### What is required
The pictures get dropped, while every remaining part of the listing is copied exactly.

### The data
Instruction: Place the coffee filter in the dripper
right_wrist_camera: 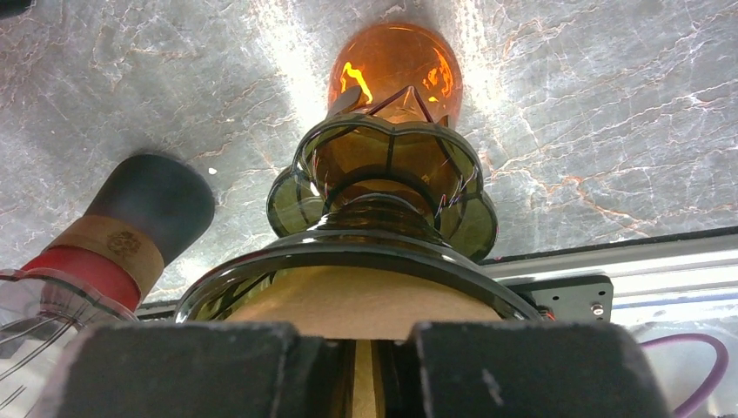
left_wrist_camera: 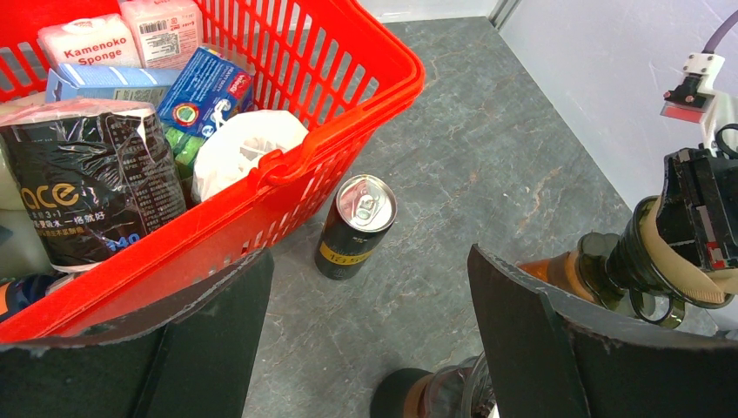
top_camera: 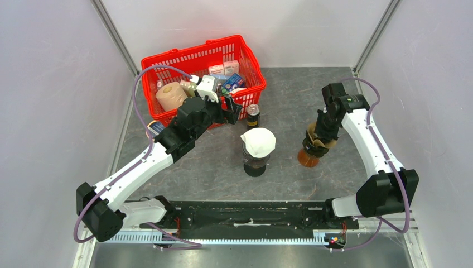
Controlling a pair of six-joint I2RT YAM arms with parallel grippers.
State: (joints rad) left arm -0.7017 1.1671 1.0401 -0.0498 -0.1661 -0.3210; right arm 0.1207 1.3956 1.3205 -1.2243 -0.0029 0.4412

### Result of this task
Instruction: Place the coffee filter in the dripper
right_wrist_camera: 
left_wrist_camera: 
top_camera: 
Controlling a pair of six-joint I2RT YAM arms with parallel grippers.
State: (joints rad) left arm -0.7017 1.1671 1.0401 -0.0498 -0.1661 -0.3210; right arm 0.1207 1.3956 1.3205 -1.2243 -0.0029 0.4412

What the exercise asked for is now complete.